Batch normalisation is a bit more complicated. One problem with gradient descent is that as training occurs, the outputs of each layer shift, and so the distribution of inputs of the following layer also shifts, and subsequent layers need to adapt. This is known as internal covariate shift, and may cause nonlinearities to become saturated. While this can be mitigated by using RELUs and small learning rates, solving it could accelerate training speed. Ioffe and Szegedy propose a variant of "whitening" which they call "batch normalisation". Whitening involves normalising a set of input variables so that they are uncorrelated and each have mean 0 and variance 1. This essentially transforms the covariance matrix into the identity matrix, and can be done in a number of ways. Whitening data before using it to train a neural network is standard.
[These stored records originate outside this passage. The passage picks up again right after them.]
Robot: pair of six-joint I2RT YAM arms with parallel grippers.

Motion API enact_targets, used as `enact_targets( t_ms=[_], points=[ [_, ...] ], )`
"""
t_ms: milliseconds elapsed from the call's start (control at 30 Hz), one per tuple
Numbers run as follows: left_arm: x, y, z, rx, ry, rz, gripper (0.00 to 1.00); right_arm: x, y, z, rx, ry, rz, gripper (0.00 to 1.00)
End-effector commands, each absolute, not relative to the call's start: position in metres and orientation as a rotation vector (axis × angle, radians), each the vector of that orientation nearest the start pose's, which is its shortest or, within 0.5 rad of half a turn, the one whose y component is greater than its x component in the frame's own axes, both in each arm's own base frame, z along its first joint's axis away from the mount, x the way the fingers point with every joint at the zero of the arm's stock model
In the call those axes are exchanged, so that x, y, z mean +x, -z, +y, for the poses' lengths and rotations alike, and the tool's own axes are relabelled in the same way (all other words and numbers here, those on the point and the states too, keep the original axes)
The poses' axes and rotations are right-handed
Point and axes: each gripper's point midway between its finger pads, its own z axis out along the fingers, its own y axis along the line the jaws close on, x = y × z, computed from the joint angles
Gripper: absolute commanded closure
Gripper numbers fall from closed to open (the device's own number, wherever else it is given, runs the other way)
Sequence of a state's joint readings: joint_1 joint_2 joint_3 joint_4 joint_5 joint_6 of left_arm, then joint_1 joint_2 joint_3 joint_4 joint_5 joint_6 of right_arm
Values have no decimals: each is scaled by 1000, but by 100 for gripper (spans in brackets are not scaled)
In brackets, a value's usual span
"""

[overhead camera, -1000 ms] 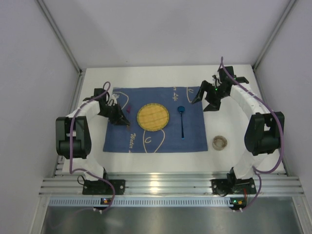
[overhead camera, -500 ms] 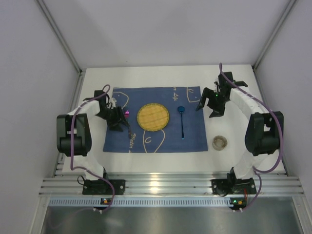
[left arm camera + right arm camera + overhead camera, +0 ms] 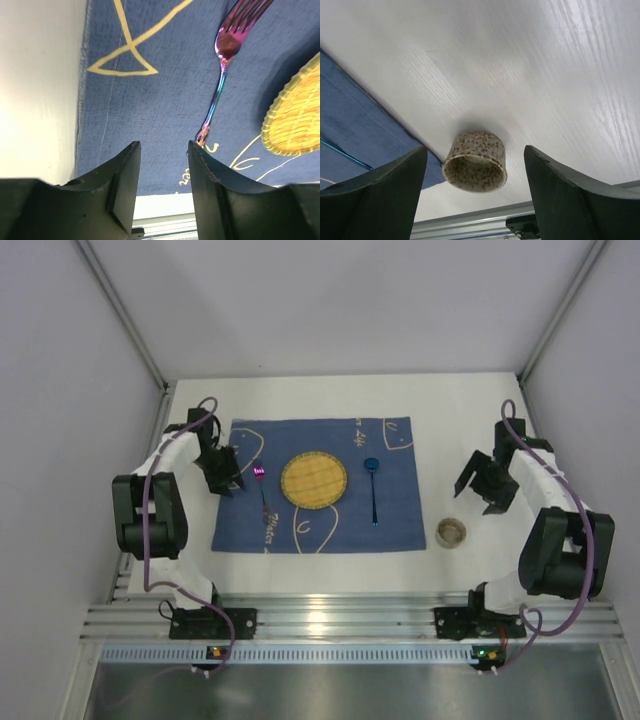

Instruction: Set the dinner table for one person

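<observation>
Pale cursive lettering (image 3: 269, 530) on the blue mat (image 3: 400, 520), too small and blurred for reading.

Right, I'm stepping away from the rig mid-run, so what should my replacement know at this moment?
Left tool open, empty, near the handle end of the fork. Right tool open, empty, above the speckled cup. On the blue placemat: woven plate centred, fork on its left, spoon on its right. Cup stands on the dinner table beside the mat's right edge. Left: probably only positioning the cup.
</observation>
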State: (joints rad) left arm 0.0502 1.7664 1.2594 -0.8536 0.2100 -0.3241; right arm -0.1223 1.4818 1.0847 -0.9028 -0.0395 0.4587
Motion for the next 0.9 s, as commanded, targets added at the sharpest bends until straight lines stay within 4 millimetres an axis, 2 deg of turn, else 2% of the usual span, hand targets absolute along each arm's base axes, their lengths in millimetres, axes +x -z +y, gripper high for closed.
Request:
enact_targets(
  t_ms=[0, 200, 367, 500, 700, 867],
  points=[
    [340, -83, -26, -526, 304, 2832, 52, 260, -82, -10, 860, -72, 2778, 22],
    [353, -88, -26, -522, 316, 2809, 56, 244, -78, -7, 873, -78, 2784, 32],
    [356, -86, -28, -522, 328, 2807, 57, 234, -76, -4, 875, -89, 2796, 39],
    [356, -85, -28, -527, 330, 2803, 58, 230, -77, 0, 855, -120, 2796, 40],
    [354, -83, -28, -530, 329, 2805, 59, 213, -67, 6, 824, -140, 2840, 50],
    [351, -81, -29, -541, 330, 2810, 59, 208, -57, 16, 808, -148, 2873, 55]
  ],
)
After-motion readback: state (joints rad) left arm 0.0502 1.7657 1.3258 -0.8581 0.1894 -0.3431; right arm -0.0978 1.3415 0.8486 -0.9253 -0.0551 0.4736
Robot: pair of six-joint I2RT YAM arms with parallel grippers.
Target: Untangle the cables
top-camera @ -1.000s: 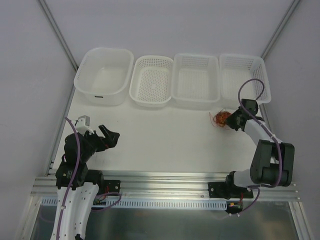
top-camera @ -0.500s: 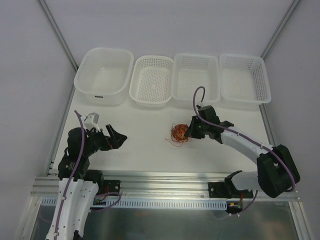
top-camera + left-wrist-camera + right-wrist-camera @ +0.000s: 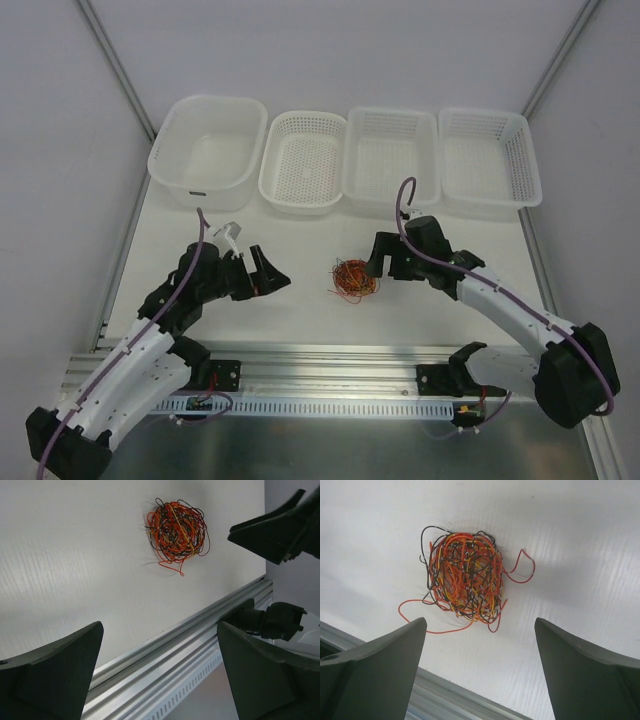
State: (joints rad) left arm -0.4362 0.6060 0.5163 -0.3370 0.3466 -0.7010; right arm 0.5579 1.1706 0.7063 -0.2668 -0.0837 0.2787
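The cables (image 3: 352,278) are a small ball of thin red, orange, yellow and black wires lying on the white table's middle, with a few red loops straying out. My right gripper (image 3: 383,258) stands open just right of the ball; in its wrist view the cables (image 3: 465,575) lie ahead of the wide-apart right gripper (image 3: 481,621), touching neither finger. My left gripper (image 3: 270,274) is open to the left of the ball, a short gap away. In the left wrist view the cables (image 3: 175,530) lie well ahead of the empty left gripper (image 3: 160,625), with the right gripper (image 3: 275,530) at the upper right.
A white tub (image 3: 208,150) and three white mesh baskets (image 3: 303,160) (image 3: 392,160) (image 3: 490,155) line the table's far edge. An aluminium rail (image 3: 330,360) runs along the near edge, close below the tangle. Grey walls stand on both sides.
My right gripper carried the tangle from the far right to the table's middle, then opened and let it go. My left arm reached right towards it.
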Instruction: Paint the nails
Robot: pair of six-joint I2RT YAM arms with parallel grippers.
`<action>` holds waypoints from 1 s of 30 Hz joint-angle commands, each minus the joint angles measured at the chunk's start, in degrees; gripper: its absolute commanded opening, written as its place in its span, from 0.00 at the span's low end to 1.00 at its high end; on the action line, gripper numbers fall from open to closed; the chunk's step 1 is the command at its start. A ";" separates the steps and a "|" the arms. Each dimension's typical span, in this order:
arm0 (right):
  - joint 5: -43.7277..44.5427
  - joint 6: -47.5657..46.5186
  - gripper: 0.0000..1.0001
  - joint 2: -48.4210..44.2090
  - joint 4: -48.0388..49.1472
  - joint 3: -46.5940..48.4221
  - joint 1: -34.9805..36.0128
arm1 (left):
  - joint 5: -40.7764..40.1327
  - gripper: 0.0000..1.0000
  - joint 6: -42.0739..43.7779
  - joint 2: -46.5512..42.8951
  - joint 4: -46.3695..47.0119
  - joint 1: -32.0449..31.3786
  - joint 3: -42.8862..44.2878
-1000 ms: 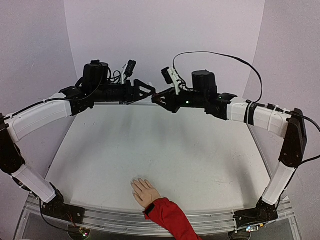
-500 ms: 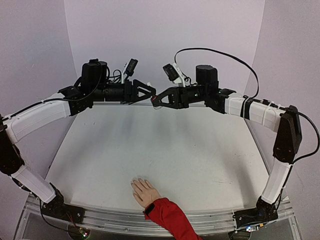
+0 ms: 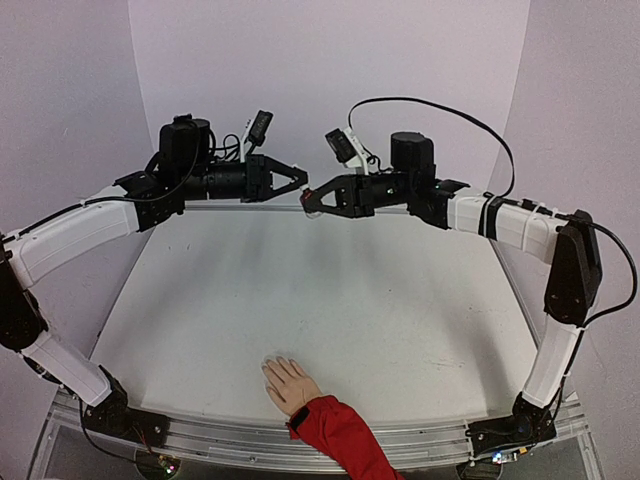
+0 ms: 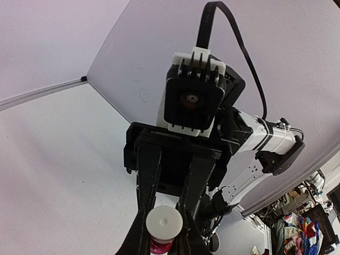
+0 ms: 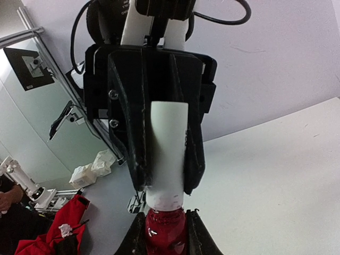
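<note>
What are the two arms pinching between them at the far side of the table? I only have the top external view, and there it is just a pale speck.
Observer: The right wrist view shows the right fingers shut on a dark-red polish bottle.
Reviewer: And the left arm?
Observer: The left fingers clamp the bottle's long white cap from the opposite side.
Reviewer: Is the cap off?
Observer: No. It meets the bottle with no gap, and no brush shows.

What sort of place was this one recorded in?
Most likely a robotics lab's recording booth: a white table boxed in by plain pale walls, a left arm and right arm bolted to a metal rail at its edge, and a cluttered room visible beyond.
</note>
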 commanded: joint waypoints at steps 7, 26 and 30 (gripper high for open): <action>46.02 -7.79 0.00 -7.87 -0.51 -5.89 4.98 | -4.57 0.00 2.01 -0.99 0.44 -0.92 1.06; 34.62 -10.41 0.00 -8.58 5.91 -8.84 3.90 | -9.50 0.88 2.91 -3.20 -17.73 -0.38 6.75; 26.07 -14.82 0.00 -7.52 1.18 -7.01 3.86 | -7.88 0.89 -0.21 -2.79 -27.62 2.46 11.47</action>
However, whitening each layer after each gradient descent step is expensive, and so the authors make two changes. Firstly, they normalise each feature independently, without decorrelating them, which avoids the need to calculate the correlation matrix or its inverse. Secondly, they use estimates for the mean and variance based on each mini-batch. Another issue is that normalisation could reduce the expressive power of the network - for example, when using sigmoid nonlinearities the normalised data might end up only in the linear section. They address this by adding learned parameters which rescale and reshift the data (the latter essentially replaces the bias term).
The effects of batch normalisation are to allow higher learning rates, faster convergence, and diminished use of other forms of regularisation, such as dropout and weight regularisation. The effectiveness of batch normalisation as a regulariser is greater when training examples are shuffled so that the batches aren't the same every time they're seen.